Deepak Cherian


Research Summary

I study the interaction of large deep ocean eddies with the continental shelf and slope. These eddies represent a particularly interesting example of the interaction between deep oceanic waters (generally warm and salty) with the cooler and fresher waters on the continental shelf. The patch of ocean that most motivates my work is the Mid-Atlantic Bight - a section of the continental shelf just south of Cape Cod.

A short explanation of what happens is as follows. The Gulf Stream, found much farther offshore, is unstable and sheds eddies that are approximately 100km wide and 1000-2000m deep. Because the earth rotates, these eddies move westwards towards the shelf and slam into the extremely steep slope. The major consequence of this interaction are an enhanced exchange of waters between the deep ocean (warm and salty) and the coastal ocean (cold and fresh). But how much water is transported in these interactions? Is the exchange permanent; in the sense that any water that moves off the shelf doesn't go back onto it? More fundamental questions concern the behaviour of eddies over steeply sloping topography (here, the continental slope). Does the eddy lose some of it's vertical structure over the slope? What stops the eddy from crossing the slope onto the shelf?

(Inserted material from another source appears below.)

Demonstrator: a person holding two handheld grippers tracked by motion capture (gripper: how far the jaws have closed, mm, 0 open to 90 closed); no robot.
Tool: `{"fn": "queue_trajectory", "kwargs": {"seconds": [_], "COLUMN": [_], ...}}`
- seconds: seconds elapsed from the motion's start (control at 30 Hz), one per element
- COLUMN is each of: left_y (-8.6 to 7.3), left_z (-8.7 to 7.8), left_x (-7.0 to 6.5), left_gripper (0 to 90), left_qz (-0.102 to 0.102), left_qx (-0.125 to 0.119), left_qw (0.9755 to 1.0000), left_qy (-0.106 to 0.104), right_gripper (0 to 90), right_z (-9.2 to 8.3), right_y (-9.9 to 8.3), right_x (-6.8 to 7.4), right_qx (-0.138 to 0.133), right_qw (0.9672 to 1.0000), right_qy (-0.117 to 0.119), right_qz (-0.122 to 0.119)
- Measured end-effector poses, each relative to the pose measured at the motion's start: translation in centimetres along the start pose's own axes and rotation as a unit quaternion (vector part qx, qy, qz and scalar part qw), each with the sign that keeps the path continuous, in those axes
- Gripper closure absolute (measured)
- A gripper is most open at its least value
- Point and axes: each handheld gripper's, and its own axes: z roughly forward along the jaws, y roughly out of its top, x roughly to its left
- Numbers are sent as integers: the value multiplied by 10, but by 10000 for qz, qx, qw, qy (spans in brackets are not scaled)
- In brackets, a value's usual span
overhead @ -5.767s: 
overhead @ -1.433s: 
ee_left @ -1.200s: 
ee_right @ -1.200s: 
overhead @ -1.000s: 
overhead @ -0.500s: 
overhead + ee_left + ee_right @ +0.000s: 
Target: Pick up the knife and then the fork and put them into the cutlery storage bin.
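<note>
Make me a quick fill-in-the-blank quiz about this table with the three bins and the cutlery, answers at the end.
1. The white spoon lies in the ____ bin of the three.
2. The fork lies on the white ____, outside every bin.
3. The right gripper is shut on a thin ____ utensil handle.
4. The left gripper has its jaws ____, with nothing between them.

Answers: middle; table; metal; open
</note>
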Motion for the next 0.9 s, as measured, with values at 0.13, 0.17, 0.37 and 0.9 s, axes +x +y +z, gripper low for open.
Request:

These are questions that I seek to answer during my stay in the Joint Program working with my advisor, Ken Brink. The problem has been studied for at least three decades now and it is still unclear what the answers are. Such interactions are hard to study observationally because you need to be exactly in the right place at the right time. Satellite observations show us tantalizing images of such interactions but reveal no information about the vertical extents of the physics. So, I use very idealized numerical models to study the problem. Essentially, I run numerical experiments where eddies of different sizes slam into shelves and slopes of different geometries. The idea is to understand the system in all it's different configurations and explore how the relevant physical parameters modulate the interaction. This is important because similar interactions take place all over the world; for example, off northeastern Brazil, the west coast of South Africa, in the Gulf of Mexico and in the Mediterranean. Changing the eddy and topography parameters lets me approximate interactions in vastly different areas of the ocean.

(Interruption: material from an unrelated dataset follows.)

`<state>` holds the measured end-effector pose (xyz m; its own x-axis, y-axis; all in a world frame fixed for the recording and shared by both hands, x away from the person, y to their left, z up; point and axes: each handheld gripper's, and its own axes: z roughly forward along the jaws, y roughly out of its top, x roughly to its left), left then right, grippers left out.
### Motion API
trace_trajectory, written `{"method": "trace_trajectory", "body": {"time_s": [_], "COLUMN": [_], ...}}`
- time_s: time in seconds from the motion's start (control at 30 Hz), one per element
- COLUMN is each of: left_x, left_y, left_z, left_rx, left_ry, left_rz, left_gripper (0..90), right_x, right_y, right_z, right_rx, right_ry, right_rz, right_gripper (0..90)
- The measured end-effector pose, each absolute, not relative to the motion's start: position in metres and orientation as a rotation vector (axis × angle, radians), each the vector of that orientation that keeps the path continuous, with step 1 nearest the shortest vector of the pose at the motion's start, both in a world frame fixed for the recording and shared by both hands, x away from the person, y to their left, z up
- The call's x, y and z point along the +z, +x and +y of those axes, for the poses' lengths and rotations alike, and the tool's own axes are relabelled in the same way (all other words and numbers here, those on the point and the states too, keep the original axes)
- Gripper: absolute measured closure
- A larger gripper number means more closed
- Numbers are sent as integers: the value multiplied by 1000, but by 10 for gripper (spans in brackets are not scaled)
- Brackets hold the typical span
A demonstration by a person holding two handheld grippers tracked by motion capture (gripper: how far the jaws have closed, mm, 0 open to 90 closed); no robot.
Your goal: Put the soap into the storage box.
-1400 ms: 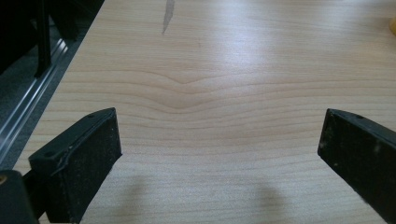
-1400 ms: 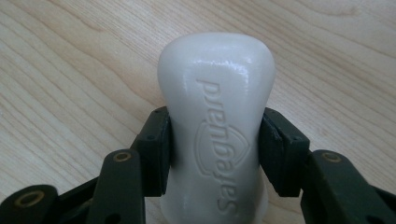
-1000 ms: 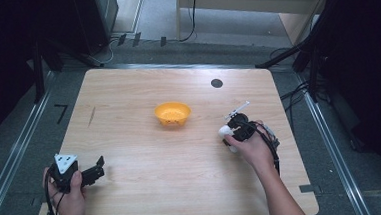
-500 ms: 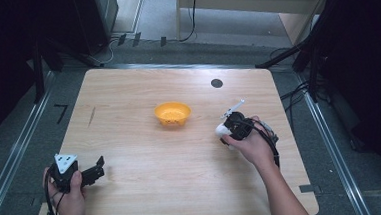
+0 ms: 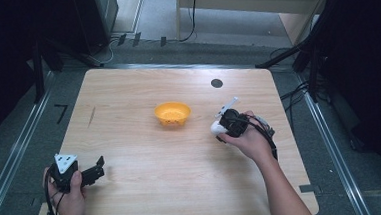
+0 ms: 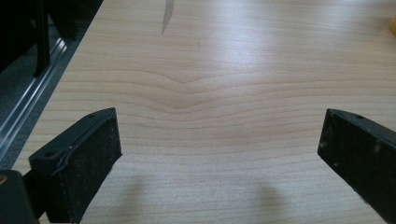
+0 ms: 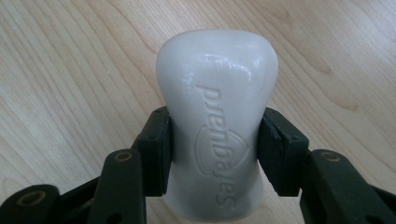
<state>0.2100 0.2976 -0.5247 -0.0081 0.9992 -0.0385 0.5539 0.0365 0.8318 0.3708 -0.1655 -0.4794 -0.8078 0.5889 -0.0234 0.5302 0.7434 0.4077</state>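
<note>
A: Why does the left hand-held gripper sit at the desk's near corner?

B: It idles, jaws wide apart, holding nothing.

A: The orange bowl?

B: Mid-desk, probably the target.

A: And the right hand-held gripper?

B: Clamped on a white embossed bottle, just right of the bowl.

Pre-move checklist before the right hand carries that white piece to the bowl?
1. Right gripper shut on the white piece, pads on both sides: ok.
2. Grip square, piece not tilted in the jaws: ok.
3. Orange bowl upright: ok; whether it is empty: cannot tell.
4. Table bare between piece and bowl: ok.
5. Left gripper open, parked at the near left corner, off the path: ok.
</note>
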Motion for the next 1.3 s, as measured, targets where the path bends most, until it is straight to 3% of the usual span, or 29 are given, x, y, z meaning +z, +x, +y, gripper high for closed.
{"method": "trace_trajectory", "body": {"time_s": [1.3], "left_x": [-525], "left_y": [210], "left_z": [298], "left_rx": [837], "left_ry": [1599], "left_rz": [1636], "left_gripper": [0], "right_x": [-452], "right_y": [404], "right_z": [-126], "right_rx": [556], "right_ry": [563], "right_rz": [2908], "right_gripper": [514]}}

In studying this problem, I have gradually become more interested in the dynamics of the "Slope Sea" which is the patch of ocean between the coastal ocean (which ends at the shelfbreak) and the deep ocean, with an very steep sloping bottom. The role of more gently sloping topography is better understood and so, this region presents some interesting challenges in understanding it. I think that is what I will be studying in the near future; where the deep ocean transitions to the shallow ocean.